Rethinking Time

Image for Rethinking Time Post

You all know how special it is to have Grandma in your life. There are more treats with Grandma,and she’s a lot less strict than Mom. Even though my Grandma didn’t live in the same city as I did growing up, we saw her a lot. She was the first—and best—babysitter my parents called. She came to our performances and recitals, and we spent every major holiday together. My Norwegian Grandma grew up on a farm and married a farmer. She was accustomed to growing and cooking her own food and sewing for her family. In fact, my Grandma was a voracious creator of quilts. She sewed so many different kinds of quilts. Every bed in her house was topped by one of her creations. She gave my sisters and me quilts to mark special occasions.

I loved all of her fanciful work, but my very favorite kind of quilt was the plain utilitarian quilt with the funny name. She created these “crazy quilts” from leftover, irregularly-shaped pieces of fabric. We had many of those quilts. Some became dog blankets or picnic blankets or beach blankets. Some favorites were worn straight through. Whenever I used one of these sturdy quilts, I found myself fascinated and transfixed by the different pieces of fabric. They were all so unique. I wondered if one piece had been rescued from an old shirt she sewed for my grandpa, another gleaned from a remnant of a leftover flour sack, or maybe another secretly taken as a scrap from a neighbor’s wedding dress or something else equally intriguing. My Grandma’s quilts were ever present in my childhood. The idea of snuggling up with one is still such a cozy idea, and I am grateful that it stays with me.

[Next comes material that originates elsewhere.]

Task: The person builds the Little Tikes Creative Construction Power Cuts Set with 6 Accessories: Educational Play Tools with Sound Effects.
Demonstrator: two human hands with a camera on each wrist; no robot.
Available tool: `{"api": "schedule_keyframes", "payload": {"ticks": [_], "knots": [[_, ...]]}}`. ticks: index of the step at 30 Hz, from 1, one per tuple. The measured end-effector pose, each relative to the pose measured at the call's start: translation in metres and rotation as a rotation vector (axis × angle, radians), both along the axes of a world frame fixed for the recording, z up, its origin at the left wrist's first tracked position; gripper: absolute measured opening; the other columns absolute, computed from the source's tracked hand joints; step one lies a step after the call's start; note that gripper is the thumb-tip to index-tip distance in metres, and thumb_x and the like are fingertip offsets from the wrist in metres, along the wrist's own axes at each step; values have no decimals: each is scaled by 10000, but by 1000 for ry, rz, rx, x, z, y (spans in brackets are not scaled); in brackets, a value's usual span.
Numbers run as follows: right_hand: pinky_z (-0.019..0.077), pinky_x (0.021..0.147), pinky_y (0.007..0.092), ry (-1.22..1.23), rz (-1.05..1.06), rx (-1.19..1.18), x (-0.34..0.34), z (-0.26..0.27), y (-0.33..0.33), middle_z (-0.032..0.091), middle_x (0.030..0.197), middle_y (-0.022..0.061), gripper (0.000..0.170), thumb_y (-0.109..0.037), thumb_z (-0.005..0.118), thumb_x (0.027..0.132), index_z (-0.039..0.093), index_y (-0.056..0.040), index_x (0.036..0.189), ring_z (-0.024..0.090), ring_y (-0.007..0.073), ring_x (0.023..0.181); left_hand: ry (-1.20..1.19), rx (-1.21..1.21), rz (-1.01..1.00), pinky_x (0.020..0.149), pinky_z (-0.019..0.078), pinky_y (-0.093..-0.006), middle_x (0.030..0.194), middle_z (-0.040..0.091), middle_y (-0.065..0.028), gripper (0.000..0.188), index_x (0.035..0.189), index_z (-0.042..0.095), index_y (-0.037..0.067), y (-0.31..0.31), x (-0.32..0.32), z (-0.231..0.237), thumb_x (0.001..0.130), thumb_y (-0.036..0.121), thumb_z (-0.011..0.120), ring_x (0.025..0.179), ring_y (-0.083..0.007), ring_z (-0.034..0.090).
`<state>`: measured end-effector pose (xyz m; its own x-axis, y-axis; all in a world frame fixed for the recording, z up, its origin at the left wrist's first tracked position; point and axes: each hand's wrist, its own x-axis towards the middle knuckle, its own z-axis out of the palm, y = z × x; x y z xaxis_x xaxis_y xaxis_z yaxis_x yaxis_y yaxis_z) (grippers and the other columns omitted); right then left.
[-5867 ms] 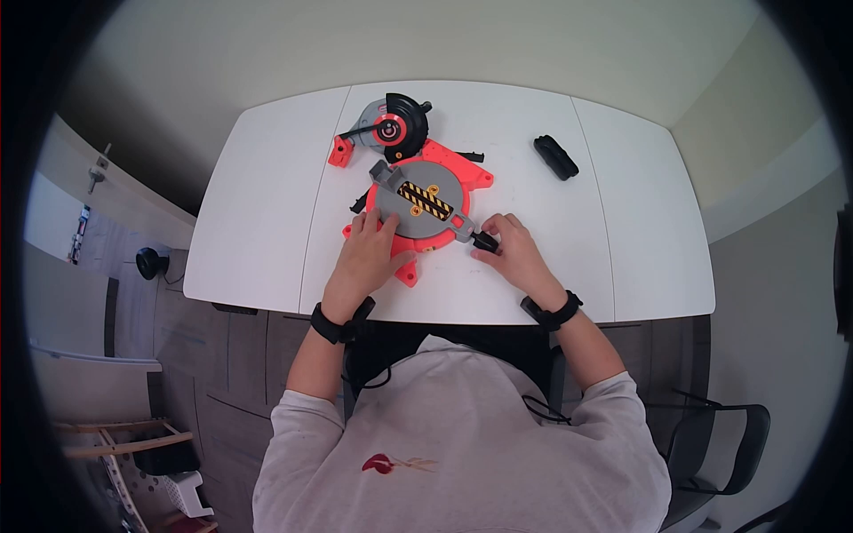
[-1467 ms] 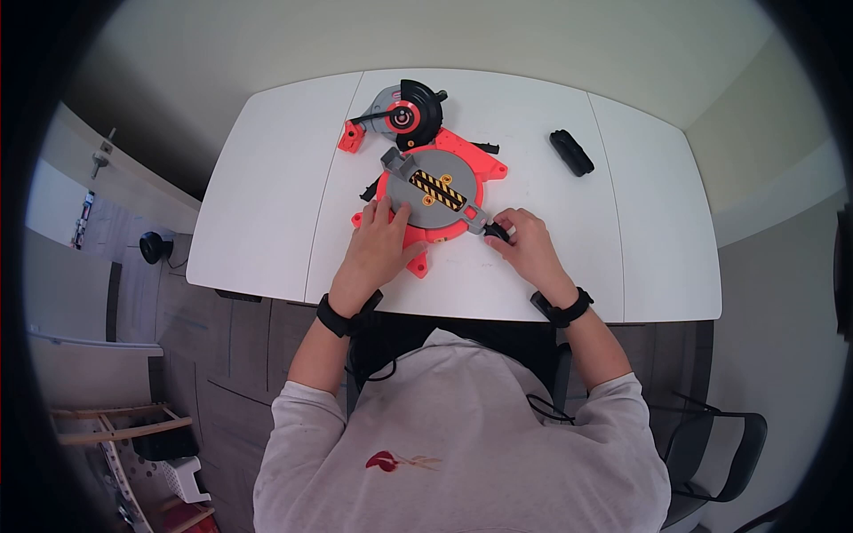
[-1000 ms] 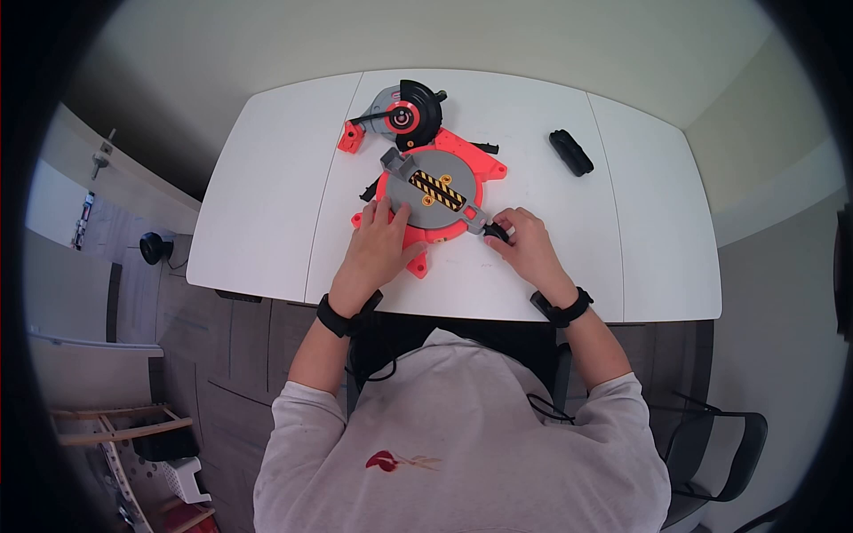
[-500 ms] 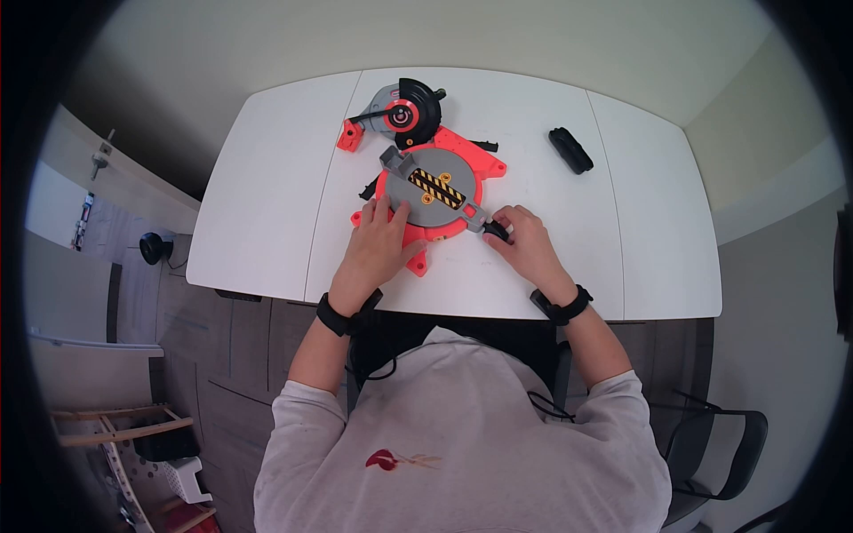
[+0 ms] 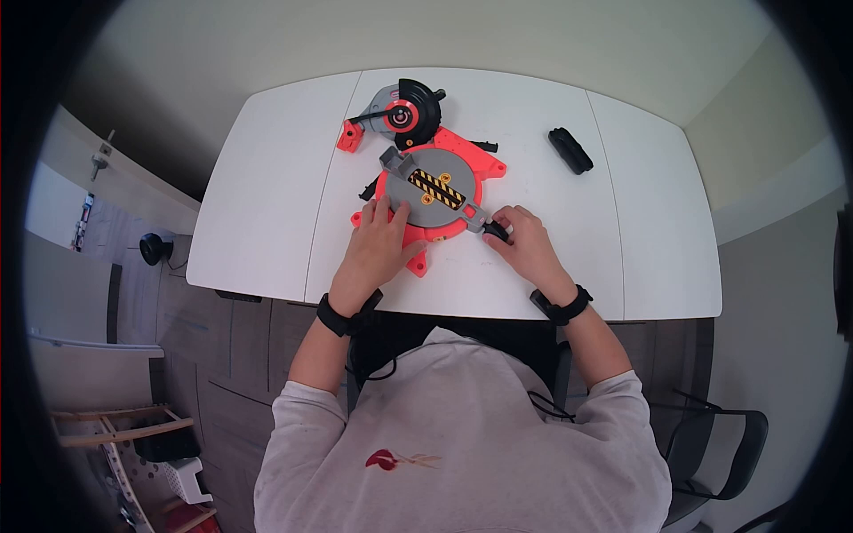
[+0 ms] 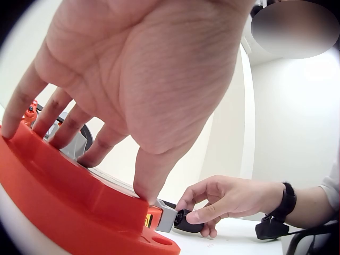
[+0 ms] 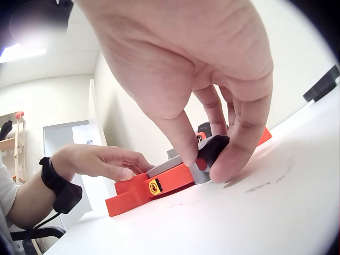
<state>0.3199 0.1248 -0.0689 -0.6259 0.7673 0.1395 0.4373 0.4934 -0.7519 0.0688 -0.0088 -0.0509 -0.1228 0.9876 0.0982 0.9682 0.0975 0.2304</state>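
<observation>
A toy mitre saw base (image 5: 466,153), orange-red, lies on the white table with a grey round turntable (image 5: 422,206) on top. Yellow-black stripes mark the turntable's middle. My left hand (image 5: 378,244) rests on the base's near left edge, fingers spread and fairly straight; in the left wrist view the fingertips press along the orange rim (image 6: 79,186). At the end of the turntable's grey arm sits a black knob (image 7: 215,149). My right hand (image 5: 530,247) pinches this knob between thumb and fingers, which partly cover it.
Behind the base lies the toy saw head (image 5: 418,107), with a black blade guard and an orange hinge bracket (image 5: 350,136). A black, elongated piece (image 5: 570,151) lies at the table's back right. The table's near edge (image 5: 462,317) runs in front of the person.
The head view has shifted slightly since the oldest frame. In the right hand's fingers the black knob has turned a little over the last second. The left hand has stayed on the base.
</observation>
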Motion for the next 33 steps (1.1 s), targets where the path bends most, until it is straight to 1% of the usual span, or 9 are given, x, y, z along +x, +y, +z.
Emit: {"api": "schedule_keyframes", "payload": {"ticks": [16,19,22,25,28,31,33], "knots": [[571,749,441,10,3,10,1,-1,1,686,973,203,286,-131,824,842,675,30,1027,706,374,849,3,3,1,1060,512,-574,1482,447,-329,767,1460,507,-11,-1,1,1,874,376,817,1411,-522,411],[576,736,428,4,-56,-67,-1,6,-3,686,964,197,299,-134,835,837,681,25,1037,708,365,840,-3,4,4,1060,512,-575,1483,446,-327,764,1459,508,-11,0,1,1,876,375,815,1408,-524,414],[600,633,322,-9,12,2,2,-1,2,694,986,177,321,-109,845,847,681,45,1075,730,253,728,2,11,2,1059,512,-576,1483,447,-325,761,1459,508,-10,-1,1,0,879,375,813,1405,-525,417],[601,636,320,29,29,109,3,-11,5,687,1000,175,350,-104,853,840,685,47,1107,724,246,694,-5,3,6,1060,510,-578,1482,448,-324,758,1458,508,-7,-1,2,4,880,376,812,1404,-524,419],[590,626,316,5,11,104,4,-13,5,678,1015,175,358,-94,842,850,688,50,1139,723,237,688,3,11,1,1062,508,-581,1481,448,-324,758,1458,506,-5,-1,1,2,878,375,815,1404,-524,419],[570,592,313,-21,37,84,4,-10,4,695,989,170,333,-76,799,896,677,50,1179,720,216,661,-10,-3,9,1065,506,-582,1484,446,-325,761,1457,506,-5,-1,2,4,876,375,817,1405,-525,418],[556,569,313,8,9,7,2,-10,3,706,965,168,289,-62,762,927,664,57,1171,715,202,632,-9,-18,14,1107,471,-553,1493,439,-338,764,1467,499,-11,-1,4,7,887,379,808,1376,-515,444]]}}
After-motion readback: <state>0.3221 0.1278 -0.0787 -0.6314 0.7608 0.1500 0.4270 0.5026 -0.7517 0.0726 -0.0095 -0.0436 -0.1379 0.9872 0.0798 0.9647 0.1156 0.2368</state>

Fast forward many years later, and I was enrolled in graduate school training to be an art therapist. We were required to work at different facilities while we studied so we could practice what we were learning and bring that knowledge back to our colleagues. My first placement was at a domestic violence shelter. Women and children were arriving—and, unknown to me, leaving—all the time. The shelter already employed one art therapist to lead group art therapy with the children so, as a newcomer, I was working on ground that was already tilled. The staff seemed friendly and understanding of how art could help these families in crisis.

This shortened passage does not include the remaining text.